» EXERCISE DESCRIPTION:
Retype the listing exactly, with no images.

» STORED DATA:
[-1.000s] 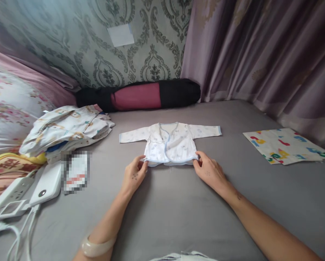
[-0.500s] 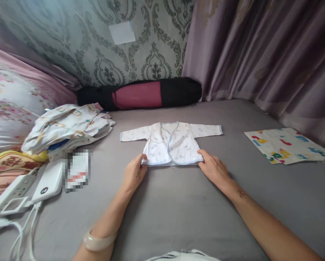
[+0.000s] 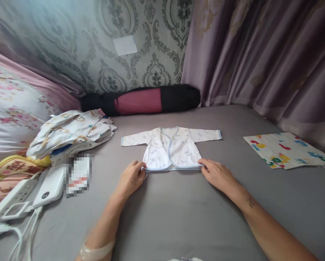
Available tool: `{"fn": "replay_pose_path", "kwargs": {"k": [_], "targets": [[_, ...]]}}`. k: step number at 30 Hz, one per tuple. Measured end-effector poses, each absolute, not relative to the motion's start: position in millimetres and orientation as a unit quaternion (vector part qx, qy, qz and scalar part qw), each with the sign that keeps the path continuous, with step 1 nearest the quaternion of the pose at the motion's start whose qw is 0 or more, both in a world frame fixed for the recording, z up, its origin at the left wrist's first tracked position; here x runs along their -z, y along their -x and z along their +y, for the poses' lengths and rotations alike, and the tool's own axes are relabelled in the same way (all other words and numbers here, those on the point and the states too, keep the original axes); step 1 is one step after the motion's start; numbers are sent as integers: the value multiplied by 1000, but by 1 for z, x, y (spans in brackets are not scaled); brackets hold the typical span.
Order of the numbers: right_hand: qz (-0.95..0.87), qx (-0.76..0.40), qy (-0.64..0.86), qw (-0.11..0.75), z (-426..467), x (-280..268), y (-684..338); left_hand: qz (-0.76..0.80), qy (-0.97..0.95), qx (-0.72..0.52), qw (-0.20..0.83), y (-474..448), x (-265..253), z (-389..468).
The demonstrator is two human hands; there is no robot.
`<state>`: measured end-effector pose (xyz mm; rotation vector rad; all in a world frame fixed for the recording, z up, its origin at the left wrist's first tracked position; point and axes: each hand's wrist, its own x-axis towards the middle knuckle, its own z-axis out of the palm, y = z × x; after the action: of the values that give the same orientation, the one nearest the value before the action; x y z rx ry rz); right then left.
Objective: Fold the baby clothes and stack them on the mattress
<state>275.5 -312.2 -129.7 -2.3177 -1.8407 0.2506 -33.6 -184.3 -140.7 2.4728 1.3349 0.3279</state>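
A white baby shirt [image 3: 157, 150] with pale blue trim and a small faint print lies spread on the grey bed sheet [image 3: 179, 214], its sleeves stretched out to both sides. The front panels cross at the neck and part slightly at the hem. My left hand [image 3: 131, 177] pinches the hem's left corner between thumb and fingers. At the opposite corner, my right hand [image 3: 217, 175] grips the hem in the same way. Part of each corner is hidden under the fingers.
Folded clothes [image 3: 72, 132] are piled at the left, near a blurred-out packet [image 3: 78, 175], a white power bank [image 3: 49, 186] and a power strip [image 3: 15, 194] with cables. Folded printed cloth [image 3: 287, 150] lies right. A black and maroon roll [image 3: 140, 100] rests along the wall.
The view has tilted up a little, so everything sits slightly lower. Both hands stay at the hem corners, and the shirt's lower edge looks flatter and pulled straighter.
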Motion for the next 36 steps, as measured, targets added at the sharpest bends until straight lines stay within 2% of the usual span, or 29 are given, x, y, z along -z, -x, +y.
{"fn": "replay_pose_path", "kwargs": {"k": [10,17,23,25,27,31,36], "targets": [[-642,-193,741,41,-309,88,-287,388,-906,-113,125,22,111,-179],[-700,-145,685,143,-277,103,-259,319,-920,-145,176,-37,121,-170],[-742,-177,642,80,-271,106,-257,353,-903,-151,193,-64,139,-174],[-738,-211,638,59,-257,98,-259,357,-896,-163,208,-63,143,-175],[-732,-217,642,74,-231,93,-260,362,-889,-172,219,-62,145,-176],[-690,-153,697,121,-167,91,-250,358,-888,-183,223,-60,149,-174],[-610,-150,777,50,-114,94,-231,342,-900,-195,186,-60,152,-169]]}}
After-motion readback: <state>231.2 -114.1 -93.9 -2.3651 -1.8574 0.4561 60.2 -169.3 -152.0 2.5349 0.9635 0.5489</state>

» WORKED SOLUTION:
[-1.000s] 
[-0.500s] 
[+0.000s] 
Available tool: `{"fn": "replay_pose_path", "kwargs": {"k": [_], "targets": [[_, ...]]}}`. k: step number at 30 Hz, one per tuple. Measured end-effector poses, each absolute, not relative to the motion's start: position in millimetres and orientation as a unit quaternion (vector part qx, qy, qz and scalar part qw), each with the sign that keeps the path continuous, with step 1 nearest the quaternion of the pose at the motion's start whose qw is 0 or more, both in a world frame fixed for the recording, z up, its origin at the left wrist's first tracked position; here x runs along their -z, y along their -x and z along their +y, for the poses' lengths and rotations alike, and the tool's own axes are relabelled in the same way (all other words and numbers here, those on the point and the states too, keep the original axes); step 1 is one step after the motion's start; numbers are sent as integers: the value multiplied by 1000, but by 1 for z, x, y (spans in brackets are not scaled); brackets hold the typical span.
Order of the numbers: right_hand: qz (-0.95..0.87), qx (-0.76..0.40), qy (-0.64..0.86), qw (-0.11..0.75), z (-426..467), x (-280..268), y (-684..338); left_hand: qz (-0.76..0.80), qy (-0.97..0.95), qx (-0.72..0.52), qw (-0.20..0.83), y (-474..448), x (-265..253), z (-389..468).
The demonstrator is two human hands; there is no robot.
`<state>`: measured end-effector pose (xyz mm; rotation vector rad; all in a world frame fixed for the recording, z up, its origin at the left wrist's first tracked position; point and axes: each hand's wrist, its own x-axis towards the middle knuckle, its own z-axis out of the palm, y = z × x; after the action: of the values that give the same orientation, the one nearest the value before the action; x y z rx ry rz); right then left.
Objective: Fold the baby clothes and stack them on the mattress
<state>275.5 -312.2 -129.7 -2.3177 -1.8407 0.2506 -33.6 -184.3 -140.7 2.4728 1.3349 0.3279</state>
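A white baby shirt [image 3: 157, 150] with pale blue trim and a small faint print lies spread on the grey bed sheet [image 3: 179, 214], its sleeves stretched out to both sides. The front panels cross at the neck and part slightly at the hem. My left hand [image 3: 131, 177] pinches the hem's left corner between thumb and fingers. At the opposite corner, my right hand [image 3: 217, 175] grips the hem in the same way. Part of each corner is hidden under the fingers.
Folded clothes [image 3: 72, 132] are piled at the left, near a blurred-out packet [image 3: 78, 175], a white power bank [image 3: 49, 186] and a power strip [image 3: 15, 194] with cables. Folded printed cloth [image 3: 287, 150] lies right. A black and maroon roll [image 3: 140, 100] rests along the wall.
The view has tilted up a little, so everything sits slightly lower. Both hands stay at the hem corners, and the shirt's lower edge looks flatter and pulled straighter.
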Motion for the next 36 steps, as measured, targets added at the sharpest bends until straight lines stay within 2% of the usual span, or 29 are given, x, y, z along -z, -x, +y.
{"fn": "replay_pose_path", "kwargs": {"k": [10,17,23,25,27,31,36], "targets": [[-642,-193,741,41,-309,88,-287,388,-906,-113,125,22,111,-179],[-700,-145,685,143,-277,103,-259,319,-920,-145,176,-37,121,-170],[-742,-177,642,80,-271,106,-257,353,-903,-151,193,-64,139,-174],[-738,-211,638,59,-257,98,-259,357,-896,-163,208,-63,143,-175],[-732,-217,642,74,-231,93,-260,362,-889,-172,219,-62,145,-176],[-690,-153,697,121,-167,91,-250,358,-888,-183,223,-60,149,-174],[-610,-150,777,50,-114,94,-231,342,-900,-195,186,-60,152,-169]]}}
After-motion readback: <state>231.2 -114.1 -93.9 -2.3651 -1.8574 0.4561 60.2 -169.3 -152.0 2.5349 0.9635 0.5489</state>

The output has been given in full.